ALBUQUERQUE, N.M. (KRQE) – Seniors at an Albuquerque high school are taking on the Roundhouse this legislative session as they introduce their first bill. It’s centered on what they’re calling the “Menstrual and Reproductive Equity Movement.”
Three Albuquerque Academy high school students, Mireya Macías, Sophia Liem, and Noor Ali, have been busy their senior year co-sponsoring House Bill 134. Mireya Macías explained, “Mandate menstrual products in public school restrooms and from there we… on the intersectionality that they will dress all-gender restrooms, and one men’s restroom for an educational building.”
This piece of legislation started from a project the students created at their own school to get free tampons and other feminine hygiene products in the bathrooms. Sophia Liem shared, “That started with a conversation with our Head of School, Julianne Puente, and she was very receptive to the idea; she started working on it. And a few weeks later, there were products and all of the bathrooms 6 through 12 – all gender and women’s.”
They quickly saw how much this was helping their fellow classmates. “When we walked into those bathrooms, we were ecstatic because we were met with sticky notes. They were notes of thank yous from the sixth graders who were appreciative of the products,” said Liem.
On Monday, the team of students went before lawmakers at the Roundhouse to introduce their legislation, with Representatives Christine Trujillo and Kristina Ortez sponsoring the bill. “I have three expert witnesses that will come up one at a time to speak to you about the purposes of the bill as they were the brain trust in creating the bill and approaching me to sponsor it,” Representative Trujillo told lawmakers.
Hours of work and research went into drafting House Bill 134, which they say will start more conversations around reproductive health. “We want to make sure that when students are in class, when these sixth graders are in class, they’re not worried that they’re bleeding onto a seat; they’re holding their pens, they’re focused on their subjects that they’re learning, and that they understand they are worthy of respect, and therefore that a basic necessity should be provided to them,” said Noor Ali.

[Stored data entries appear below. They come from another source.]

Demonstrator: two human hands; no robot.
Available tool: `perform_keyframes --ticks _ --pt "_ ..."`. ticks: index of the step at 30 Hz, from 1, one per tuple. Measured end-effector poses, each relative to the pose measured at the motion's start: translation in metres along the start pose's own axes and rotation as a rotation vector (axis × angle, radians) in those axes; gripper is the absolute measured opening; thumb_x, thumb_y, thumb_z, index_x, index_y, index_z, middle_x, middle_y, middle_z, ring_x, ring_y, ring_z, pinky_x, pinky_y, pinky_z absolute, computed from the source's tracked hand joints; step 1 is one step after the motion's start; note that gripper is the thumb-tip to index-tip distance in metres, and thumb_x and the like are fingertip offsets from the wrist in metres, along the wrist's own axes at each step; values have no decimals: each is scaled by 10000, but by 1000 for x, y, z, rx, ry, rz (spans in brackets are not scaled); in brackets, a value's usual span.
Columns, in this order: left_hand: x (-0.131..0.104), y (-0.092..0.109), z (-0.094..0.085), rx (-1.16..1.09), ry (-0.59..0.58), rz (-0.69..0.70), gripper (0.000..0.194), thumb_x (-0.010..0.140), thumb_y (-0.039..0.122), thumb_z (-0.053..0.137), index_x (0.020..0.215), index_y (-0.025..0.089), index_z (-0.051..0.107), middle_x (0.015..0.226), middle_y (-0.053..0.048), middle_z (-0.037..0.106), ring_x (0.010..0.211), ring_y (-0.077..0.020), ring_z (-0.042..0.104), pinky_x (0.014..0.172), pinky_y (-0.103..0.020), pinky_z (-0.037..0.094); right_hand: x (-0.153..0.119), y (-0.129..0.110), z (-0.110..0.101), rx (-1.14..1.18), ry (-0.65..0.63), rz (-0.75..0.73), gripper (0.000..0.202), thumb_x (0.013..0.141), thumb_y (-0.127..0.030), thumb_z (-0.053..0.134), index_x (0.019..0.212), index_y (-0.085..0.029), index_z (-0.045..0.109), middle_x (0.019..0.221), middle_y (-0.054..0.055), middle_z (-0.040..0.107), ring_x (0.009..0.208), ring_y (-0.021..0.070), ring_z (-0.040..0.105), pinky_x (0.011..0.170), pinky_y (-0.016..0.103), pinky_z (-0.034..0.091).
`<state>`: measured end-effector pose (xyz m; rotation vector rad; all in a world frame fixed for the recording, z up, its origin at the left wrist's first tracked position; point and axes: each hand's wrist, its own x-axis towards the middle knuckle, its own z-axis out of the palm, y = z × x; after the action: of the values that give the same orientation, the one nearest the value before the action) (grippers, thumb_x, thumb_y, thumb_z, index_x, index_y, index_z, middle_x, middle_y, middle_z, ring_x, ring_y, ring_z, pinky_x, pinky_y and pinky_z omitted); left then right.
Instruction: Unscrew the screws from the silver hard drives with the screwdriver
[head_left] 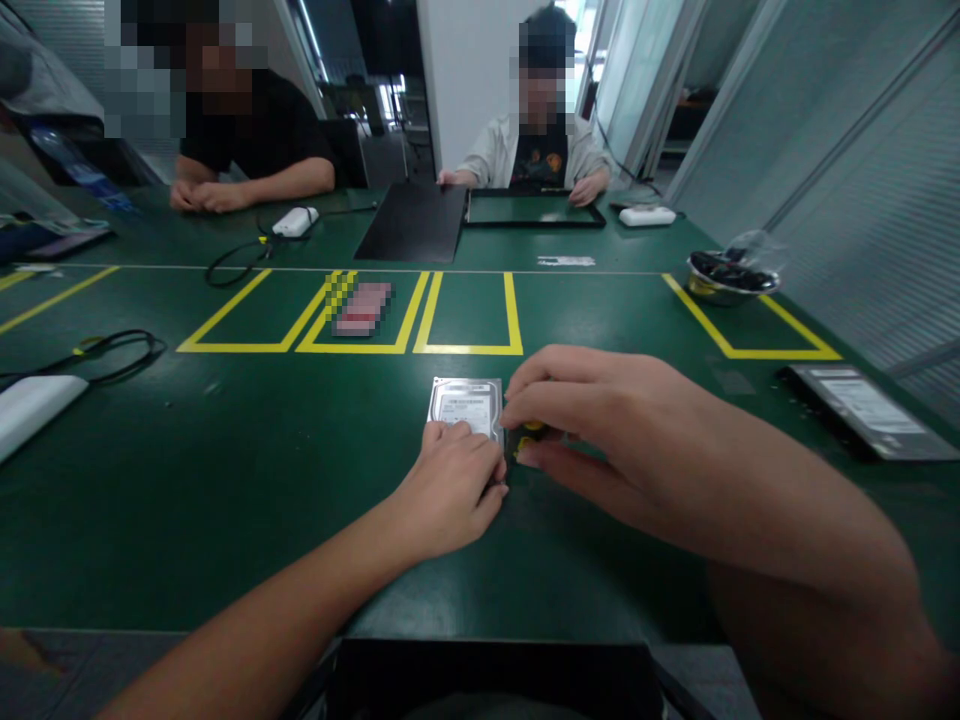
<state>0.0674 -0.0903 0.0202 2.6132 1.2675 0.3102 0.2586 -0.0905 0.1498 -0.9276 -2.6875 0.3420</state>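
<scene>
A silver hard drive (466,398) with a white label lies on the green table in front of me. My left hand (456,488) grips its near part, fingers curled over the top, hiding that end. At the drive's right side, my right hand (592,420) is closed around a small black-and-yellow handled tool (531,428). Most of this tool is covered by my fingers, so its tip and exact kind do not show. The tool sits right beside the drive's edge; whether they touch I cannot tell.
Yellow tape outlines (469,350) mark the table beyond the drive. To the right are a flat metal-cased device (870,405) and a metal bowl (731,285) of dark items. A white adapter (37,405) lies left. Across sit two people, one holding a black-framed panel (536,222).
</scene>
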Motion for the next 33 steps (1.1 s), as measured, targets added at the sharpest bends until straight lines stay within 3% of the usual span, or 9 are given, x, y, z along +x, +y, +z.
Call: perform_keyframes --ticks 6,13,24,33 --pt "0 2 -1 1 -10 -9 129 880 318 539 883 202 596 943 -79 670 1004 -300 529 829 -459 320 2 0 1 -23 -4 35 127 926 -121 507 895 -175 618 958 43 586 806 136 537 695 252 394" --pt "0 -1 -1 0 -8 -10 117 854 312 562 840 198 584 902 -67 651 935 -284 526 785 -436 306 0 4 3 19 25 -51 203 929 -85 477 1006 -164 648 1072 70 636 947 161 581 855 290 449" --pt "0 1 -3 -9 -20 -10 100 857 292 550 838 199 580 862 -57 650 918 -281 537 776 -436 300 0 3 -5 52 -26 -46 258 939 -72 453 943 -181 686 974 43 659 874 144 616 820 279 467" --pt "-1 1 0 7 -1 -2 123 866 314 549 878 199 592 972 -78 666 985 -299 535 815 -458 302 3 2 -1 6 -22 0 175 949 -133 496 952 -166 668 960 57 615 818 142 569 736 260 430"
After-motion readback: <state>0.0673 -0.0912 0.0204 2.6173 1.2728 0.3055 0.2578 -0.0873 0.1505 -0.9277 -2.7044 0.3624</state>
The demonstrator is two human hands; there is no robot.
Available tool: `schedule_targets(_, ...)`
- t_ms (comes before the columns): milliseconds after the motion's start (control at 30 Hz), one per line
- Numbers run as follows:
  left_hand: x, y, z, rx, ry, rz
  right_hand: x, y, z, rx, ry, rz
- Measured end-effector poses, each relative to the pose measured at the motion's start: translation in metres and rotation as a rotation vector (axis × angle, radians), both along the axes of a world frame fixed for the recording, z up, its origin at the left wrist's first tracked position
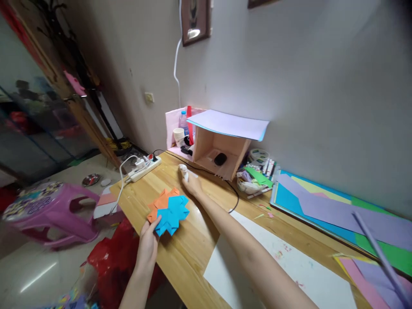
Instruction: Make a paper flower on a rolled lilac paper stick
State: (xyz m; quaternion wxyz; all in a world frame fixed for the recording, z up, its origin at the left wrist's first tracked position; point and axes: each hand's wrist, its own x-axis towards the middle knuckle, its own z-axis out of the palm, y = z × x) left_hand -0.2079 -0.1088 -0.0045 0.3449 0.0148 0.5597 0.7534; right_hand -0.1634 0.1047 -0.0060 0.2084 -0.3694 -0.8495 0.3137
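While the left hand (149, 240) pinches an orange and blue folded-paper piece with jagged edges (170, 211) at its near edge, the right hand (193, 187) is farther out over the light wood bench (188, 251). Left fingers: thumb on top, the rest underneath, closed on the paper. Paper piece sits over the left part of the bench, blue half to the right, orange half to the left and behind. Right fingers: closed around a small white object (183, 171), type unclear.

Behind the right hand, a black cable (237, 193) runs across the bench, past an open-front pale wooden box (206, 146) with a dark oval item (220, 159) inside and a lilac sheet (230, 122) on top. Left of the box: stacked white paper cups (178, 137) and a clear plastic bottle with a blue cap (183, 122). White power strip (143, 168) at the bench's far-left corner. Right of the box: a bowl of paper scraps (252, 182), then 1 pile of coloured sheets (328, 206). Large white sheet (277, 262) lies under the right forearm.
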Motion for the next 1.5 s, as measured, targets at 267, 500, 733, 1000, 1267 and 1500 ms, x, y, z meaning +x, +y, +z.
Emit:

High school students rallied in support of the bill by showing up to the Roundhouse and sharing their own experiences with menstruation with lawmakers. “My name is Andrew. I am a born and raised New Mexican and I am in strong support of this bill. I came out as trans my sophomore year of high school and that same year I missed over a dozen days of class because I did not have menstrual products at school,” said one student.
According to the bill, $3 million from the general fund would go to the Public Education Department to purchase and install menstrual product dispensers in public schools statewide.